Wednesday, August 6, 2014

The Devil You Love

Just as a heads-up, some nasty language to follow.

A Redditor discovered her husband was viciously trolling people online and refuses to stop.
Pregnant Woman Discovers Husband Is Vile Reddit Troll Who Won't Stop
This being from Reddit and all, as the article points out, this story of Dr, Jekyl and Mr. Hyde may be entirely bogus, a person creating a tale of hard-trolling misery as a way of more softly trolling the Reddit community. You can check it for yourself, and see if it passes your sniff test.

As with so many things on the Internet these days, the article has to share the limelight with the comments section. And I think that it splits the insight with it, as well.

A few commenters openly speculate that the alleged troll, who is accused of "harassing teenagers on tumblr. Telling them to kill themselves, calling cute girls ugly and fat and stupid, etc," among other examples of online heinousness and would rather leave his pregnant wife than stop "lets off steam online" because he and his (now presumably ex-) wife only fought, on average, once every three years. (One wonders if one of these incidents was his walking out on her over his wanting to continue trolling people.)

As one commenter put it: "Yeah I think that's part of the problem.

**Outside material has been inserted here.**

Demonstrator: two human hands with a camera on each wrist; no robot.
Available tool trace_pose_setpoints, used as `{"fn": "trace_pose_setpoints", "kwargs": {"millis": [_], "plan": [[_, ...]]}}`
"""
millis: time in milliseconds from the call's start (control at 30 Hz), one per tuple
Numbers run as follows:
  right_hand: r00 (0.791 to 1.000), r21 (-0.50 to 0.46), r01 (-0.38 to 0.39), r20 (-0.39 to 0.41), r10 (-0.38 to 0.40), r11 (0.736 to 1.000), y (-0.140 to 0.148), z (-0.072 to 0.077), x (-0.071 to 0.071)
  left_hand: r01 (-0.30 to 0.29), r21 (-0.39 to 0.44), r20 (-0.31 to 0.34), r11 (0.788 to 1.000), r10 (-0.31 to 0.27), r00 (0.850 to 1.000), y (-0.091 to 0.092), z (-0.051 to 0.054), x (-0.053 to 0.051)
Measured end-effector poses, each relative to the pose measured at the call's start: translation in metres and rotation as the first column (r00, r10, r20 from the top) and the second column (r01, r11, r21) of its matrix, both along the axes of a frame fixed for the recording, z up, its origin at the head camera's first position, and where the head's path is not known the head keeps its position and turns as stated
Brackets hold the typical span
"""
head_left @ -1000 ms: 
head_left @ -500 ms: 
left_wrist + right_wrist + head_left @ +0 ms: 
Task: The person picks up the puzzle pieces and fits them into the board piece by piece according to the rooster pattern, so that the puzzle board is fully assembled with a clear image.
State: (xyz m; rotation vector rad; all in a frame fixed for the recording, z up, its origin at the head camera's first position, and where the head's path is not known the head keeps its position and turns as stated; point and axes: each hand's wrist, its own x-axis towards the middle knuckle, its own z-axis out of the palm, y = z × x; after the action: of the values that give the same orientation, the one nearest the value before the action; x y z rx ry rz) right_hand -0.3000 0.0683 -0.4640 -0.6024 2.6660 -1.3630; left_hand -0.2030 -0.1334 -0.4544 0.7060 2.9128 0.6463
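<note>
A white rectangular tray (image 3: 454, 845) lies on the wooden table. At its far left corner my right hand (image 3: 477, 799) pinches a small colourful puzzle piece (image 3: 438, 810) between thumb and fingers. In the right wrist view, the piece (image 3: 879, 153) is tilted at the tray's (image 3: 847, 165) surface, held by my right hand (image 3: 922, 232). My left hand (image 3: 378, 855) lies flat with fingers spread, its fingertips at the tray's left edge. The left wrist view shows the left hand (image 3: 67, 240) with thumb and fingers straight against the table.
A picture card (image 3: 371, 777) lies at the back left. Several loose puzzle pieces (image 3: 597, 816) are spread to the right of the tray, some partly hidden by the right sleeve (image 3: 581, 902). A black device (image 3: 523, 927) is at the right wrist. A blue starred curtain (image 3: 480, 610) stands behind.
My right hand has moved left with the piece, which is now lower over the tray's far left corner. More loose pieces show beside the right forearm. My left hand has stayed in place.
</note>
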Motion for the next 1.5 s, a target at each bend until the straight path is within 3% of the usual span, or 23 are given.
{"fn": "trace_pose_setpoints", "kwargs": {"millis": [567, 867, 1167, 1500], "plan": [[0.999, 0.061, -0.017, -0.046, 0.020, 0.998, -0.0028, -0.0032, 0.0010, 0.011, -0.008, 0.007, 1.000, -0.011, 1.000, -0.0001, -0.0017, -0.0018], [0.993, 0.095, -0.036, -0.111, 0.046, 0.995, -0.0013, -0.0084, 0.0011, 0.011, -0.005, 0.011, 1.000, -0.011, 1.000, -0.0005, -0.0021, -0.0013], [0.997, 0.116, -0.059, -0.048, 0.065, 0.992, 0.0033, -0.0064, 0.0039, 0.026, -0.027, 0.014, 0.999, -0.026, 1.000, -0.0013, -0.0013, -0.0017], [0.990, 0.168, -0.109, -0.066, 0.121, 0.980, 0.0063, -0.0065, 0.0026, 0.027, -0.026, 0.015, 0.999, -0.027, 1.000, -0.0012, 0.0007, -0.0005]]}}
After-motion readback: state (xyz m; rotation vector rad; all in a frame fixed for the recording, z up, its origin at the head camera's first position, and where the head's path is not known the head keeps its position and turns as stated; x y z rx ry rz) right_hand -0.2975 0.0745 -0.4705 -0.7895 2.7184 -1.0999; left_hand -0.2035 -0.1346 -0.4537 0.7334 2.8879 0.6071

He lets out steam on the net because he can't release IRL."

But it's not just the peanut gallery on Jezebel that is handing out passes. According to the story, the man's own wife, despite being "completely horrified" at her husband being "A really fucking nasty troll," and baring the story to the Reddit community, won't share his username, even though she claims that in the real world, he's "a nice, gentle man who is supportive and kind" and that she's not afraid of him, and thus apparently has no fear of violent reprisal.

In the Jezebel article, Rebecca Rose points out: "We often picture trolls as isolated shut-ins who lack the social skills to form meaningful bonds with other people, hence the need to attack others anonymously online." But, perhaps just as importantly, do we also view them as carrying their trolling as carefully-guarded secret because they fear what others would think of them if they were outed? Are the questions: "But what if that's not the case? What if our image of trolling is completely wrong?" just as valid?

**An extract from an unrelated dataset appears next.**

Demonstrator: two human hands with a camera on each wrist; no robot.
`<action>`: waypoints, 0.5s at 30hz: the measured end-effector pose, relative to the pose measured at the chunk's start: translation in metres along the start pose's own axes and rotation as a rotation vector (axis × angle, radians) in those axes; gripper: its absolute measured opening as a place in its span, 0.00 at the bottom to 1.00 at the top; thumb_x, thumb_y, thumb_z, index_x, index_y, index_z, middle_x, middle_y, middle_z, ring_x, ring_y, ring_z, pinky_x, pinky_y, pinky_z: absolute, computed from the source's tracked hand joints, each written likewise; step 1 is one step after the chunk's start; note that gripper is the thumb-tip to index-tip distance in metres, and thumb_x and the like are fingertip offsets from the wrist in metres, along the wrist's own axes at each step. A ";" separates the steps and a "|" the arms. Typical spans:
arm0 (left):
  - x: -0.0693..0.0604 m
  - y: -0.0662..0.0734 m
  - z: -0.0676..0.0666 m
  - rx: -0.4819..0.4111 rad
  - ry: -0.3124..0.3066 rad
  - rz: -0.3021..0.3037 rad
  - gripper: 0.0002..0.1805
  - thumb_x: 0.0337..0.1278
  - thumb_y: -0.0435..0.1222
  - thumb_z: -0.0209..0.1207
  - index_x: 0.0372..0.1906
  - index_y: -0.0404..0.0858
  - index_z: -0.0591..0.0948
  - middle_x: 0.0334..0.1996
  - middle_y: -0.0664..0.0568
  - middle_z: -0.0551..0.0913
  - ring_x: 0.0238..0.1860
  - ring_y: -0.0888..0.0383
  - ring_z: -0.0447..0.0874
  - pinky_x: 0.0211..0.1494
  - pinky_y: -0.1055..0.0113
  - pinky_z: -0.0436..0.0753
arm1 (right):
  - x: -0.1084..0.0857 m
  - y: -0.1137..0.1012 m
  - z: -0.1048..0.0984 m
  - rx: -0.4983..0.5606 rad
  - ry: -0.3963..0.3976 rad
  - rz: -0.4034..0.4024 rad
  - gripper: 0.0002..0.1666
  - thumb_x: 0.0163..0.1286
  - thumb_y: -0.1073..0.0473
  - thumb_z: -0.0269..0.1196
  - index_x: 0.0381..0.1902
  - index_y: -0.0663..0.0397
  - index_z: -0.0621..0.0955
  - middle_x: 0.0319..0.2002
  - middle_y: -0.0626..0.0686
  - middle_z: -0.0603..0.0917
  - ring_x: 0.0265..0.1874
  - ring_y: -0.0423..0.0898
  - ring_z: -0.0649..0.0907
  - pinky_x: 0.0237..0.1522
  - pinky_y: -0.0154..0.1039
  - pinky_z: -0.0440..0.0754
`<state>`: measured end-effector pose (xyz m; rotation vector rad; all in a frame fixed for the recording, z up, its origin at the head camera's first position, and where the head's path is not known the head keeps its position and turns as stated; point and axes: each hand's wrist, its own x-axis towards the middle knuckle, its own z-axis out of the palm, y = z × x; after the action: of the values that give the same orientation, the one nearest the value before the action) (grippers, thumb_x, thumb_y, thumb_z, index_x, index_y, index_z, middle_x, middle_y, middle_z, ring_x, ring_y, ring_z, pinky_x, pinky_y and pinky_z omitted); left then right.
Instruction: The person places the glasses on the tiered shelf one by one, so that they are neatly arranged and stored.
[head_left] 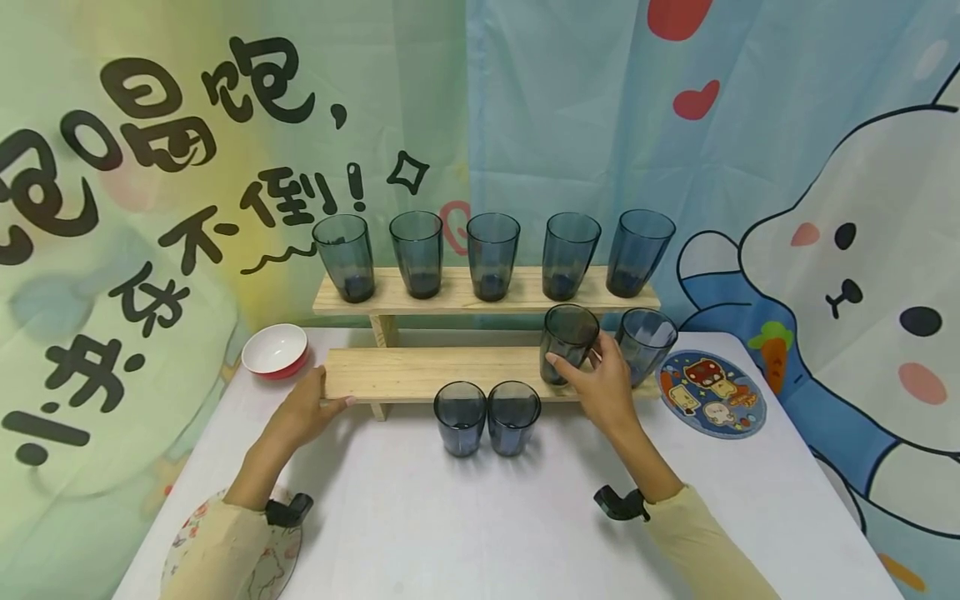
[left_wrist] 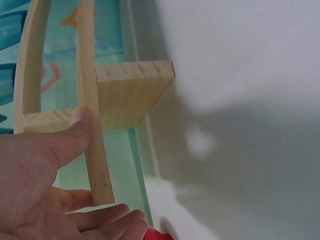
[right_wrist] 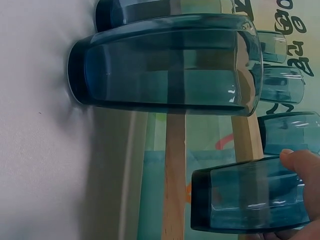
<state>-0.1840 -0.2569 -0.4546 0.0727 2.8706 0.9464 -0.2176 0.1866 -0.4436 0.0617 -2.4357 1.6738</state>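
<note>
A two-tier wooden shelf (head_left: 435,371) stands on the table. My left hand (head_left: 306,410) holds the left end of its lower board; in the left wrist view the thumb (left_wrist: 75,137) lies on the board's edge. With fingers and thumb, my right hand (head_left: 602,385) grips a smoky blue glass (head_left: 567,333) upright at the lower board's right part. In the right wrist view that glass (right_wrist: 250,200) has its base close to the board; contact cannot be told. Another glass (head_left: 645,342) stands to its right. Two more glasses (head_left: 460,421) stand side by side on the table in front.
Several matching glasses (head_left: 492,250) line the upper board (head_left: 457,304). A red and white bowl (head_left: 276,350) sits left of the shelf. A blue round mat (head_left: 712,393) with cartoon figures lies at the right, and a patterned round mat (head_left: 273,567) lies under the left forearm.
</note>
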 end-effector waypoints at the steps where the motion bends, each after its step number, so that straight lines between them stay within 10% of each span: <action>1: 0.000 0.000 0.000 0.000 0.000 -0.001 0.45 0.74 0.43 0.65 0.75 0.15 0.56 0.67 0.18 0.69 0.69 0.27 0.71 0.71 0.33 0.70 | 0.001 0.000 0.000 -0.001 0.000 0.000 0.49 0.68 0.48 0.76 0.78 0.60 0.66 0.73 0.65 0.67 0.79 0.64 0.66 0.80 0.51 0.63; 15: 0.001 -0.002 0.001 0.003 0.001 0.002 0.45 0.74 0.43 0.65 0.75 0.15 0.57 0.67 0.19 0.70 0.69 0.26 0.70 0.72 0.33 0.70 | 0.000 0.003 0.002 -0.020 0.002 0.009 0.50 0.68 0.47 0.76 0.78 0.59 0.66 0.74 0.66 0.66 0.79 0.64 0.65 0.80 0.51 0.63</action>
<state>-0.1852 -0.2575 -0.4567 0.0757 2.8737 0.9434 -0.2188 0.1856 -0.4471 0.0460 -2.4547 1.6516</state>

Maybe, "If we're being real here," it's fairly likely that trolls rely on the love, understanding and excuses of people who hate (or at least moderately dislike) the sin, but care enough about the sinner that they don't want to see them censured. Which is understandable. The internet hordes have threatened people with death and (depending on your point of view) worse for far less than leaving "horribly mean comments" that are "filled with racist slurs [and] awful insults" for "all kinds of people."

When we see someone defend a loved one charged with a crime as a loving and caring person, it's easy for us to sneer - and the internet community often seems to compete for who can be the most dismissive of the idea that good people do bad things. But I wonder how often it's just a matter of it being someone else - the idea that "evil" only wears faces you don't care about. How much does the collective we allow it to thrive because protecting people close to us from accountability is worth more to us than protecting those far from us from predation?